**ACTIVITY**
If a line in the listing below includes the word "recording", pick it out.

**AVAILABLE RECORDS**
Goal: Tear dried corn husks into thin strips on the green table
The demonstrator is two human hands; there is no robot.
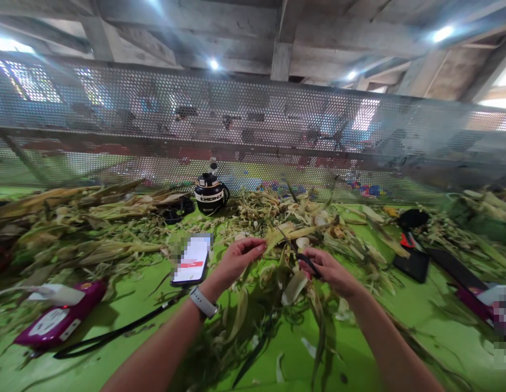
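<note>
My left hand [243,257], with a pale watch strap [202,302] at the wrist, pinches the edge of a yellowish corn husk [279,235]. Black-handled scissors [312,265] are in my right hand [327,269], its fingers through the handles. Their blades point up and left, close beside the husk; I cannot tell whether they touch it. Loose husk strips and scraps [293,288] lie on the green table below both hands. Behind them is a heap of cut husk pieces [273,209].
Left of my hands lie a phone [191,260] with a black strap [126,326] and a purple power bank [60,316]. Long husks [85,223] cover the left side. A black jug [209,195] stands before a perforated metal screen [253,120]. A dark phone [412,264] lies right.
</note>
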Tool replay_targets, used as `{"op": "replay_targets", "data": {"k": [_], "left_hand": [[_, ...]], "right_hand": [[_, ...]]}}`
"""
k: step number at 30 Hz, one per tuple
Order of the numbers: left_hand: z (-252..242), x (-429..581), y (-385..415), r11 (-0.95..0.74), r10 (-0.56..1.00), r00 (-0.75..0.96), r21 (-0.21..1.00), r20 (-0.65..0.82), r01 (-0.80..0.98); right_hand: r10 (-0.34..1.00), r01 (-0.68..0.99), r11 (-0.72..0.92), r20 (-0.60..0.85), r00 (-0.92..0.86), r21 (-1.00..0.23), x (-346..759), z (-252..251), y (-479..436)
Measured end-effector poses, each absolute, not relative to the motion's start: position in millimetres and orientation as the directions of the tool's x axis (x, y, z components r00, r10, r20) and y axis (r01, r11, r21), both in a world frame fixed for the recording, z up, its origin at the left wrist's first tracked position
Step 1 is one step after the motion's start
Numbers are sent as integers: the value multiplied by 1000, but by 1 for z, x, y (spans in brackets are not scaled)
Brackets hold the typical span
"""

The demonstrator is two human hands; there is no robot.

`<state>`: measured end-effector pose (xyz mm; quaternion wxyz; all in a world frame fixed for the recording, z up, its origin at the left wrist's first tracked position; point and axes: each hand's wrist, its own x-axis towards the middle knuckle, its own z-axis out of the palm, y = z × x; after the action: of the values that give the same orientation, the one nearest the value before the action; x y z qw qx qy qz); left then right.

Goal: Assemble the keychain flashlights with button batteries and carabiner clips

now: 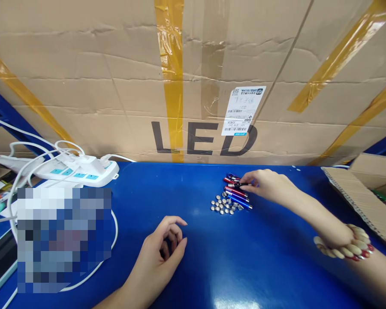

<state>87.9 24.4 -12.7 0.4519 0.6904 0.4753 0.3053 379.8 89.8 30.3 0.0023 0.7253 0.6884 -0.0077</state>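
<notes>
A: What does the right hand (pixel 268 184) have?

B: A black tube (pixel 242 185), pinched at its right end between thumb and fingertips; it is among the small tubes right of centre, towards the far side of the blue table (pixel 193 266); whether it is raised, I can't tell.

A: And the left hand (pixel 161 249)?

B: Half curled, thumb apart from forefinger, holding nothing; it is well apart from the tubes.

A: How would you handle that pinch?

B: Lightly, and lifting rather than dragging; the red tube (pixel 236 192) and blue tube (pixel 239 200) lie close on the near side, and a sideways pull could roll them into the silver discs (pixel 221 209).

A: What else is about?

B: A big cardboard box (pixel 122 98) walls off the far edge, so reach ends there; an open carton (pixel 357 193) sits beyond the right forearm, whose beaded bracelet (pixel 344 249) might catch on things if the wrist drops; at left are a power strip (pixel 111 174) and looping white cables (pixel 116 227), best kept clear of the left sleeve side; a pixelated patch hides whatever is there.
</notes>
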Motion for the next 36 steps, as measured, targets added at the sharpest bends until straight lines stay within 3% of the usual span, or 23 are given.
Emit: {"op": "replay_targets", "data": {"k": [10,13,18,21,24,27,32,36], "left_hand": [[-13,88,24,-152,929,371,915,3,373],[-13,88,25,-150,926,377,915,-2,374],[-13,88,24,-134,927,374,918,-16,373],[-13,87,24,-135,924,381,916,-21,377],[-11,87,24,-132,922,387,917,-27,377],[-9,88,25,-112,915,401,921,-51,373],[-9,90,22,-76,889,451,948,-76,309],[-9,89,19,-95,905,423,953,-39,289]], "right_hand": [[1000,997,-9,9,10,-77,370,40,83],[997,997,32,-65,-37,-69,365,45,75],[985,997,64,-161,-55,50,355,42,67],[988,990,35,-156,-14,134,351,44,66],[996,991,-15,-85,26,136,347,51,63],[999,999,38,-5,-38,-35,331,56,52],[909,775,356,3,-416,-522,285,40,21],[843,677,462,46,-535,-573,273,28,17]]}}
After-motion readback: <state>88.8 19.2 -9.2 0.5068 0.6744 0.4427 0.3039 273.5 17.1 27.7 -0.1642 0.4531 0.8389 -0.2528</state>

**SOLUTION**
Measured end-effector poses, each absolute, not relative to the motion's start: position in millimetres and orientation as the directions of the tool's x axis (x, y, z components r00, r10, r20) and y axis (r01, r11, r21), both in a world frame fixed for the recording, z up, its origin at the left wrist's first tracked position
`<state>`: measured end-effector pose (xyz mm; quaternion wxyz; all in a world frame fixed for the recording, z up, its origin at the left wrist's first tracked position; point and axes: each hand's wrist, its own x-axis towards the middle knuckle, its own z-axis out of the palm, y = z × x; after the action: of the values that give the same orientation, the one nearest the value before the action; x y z qw qx qy qz); left then right.

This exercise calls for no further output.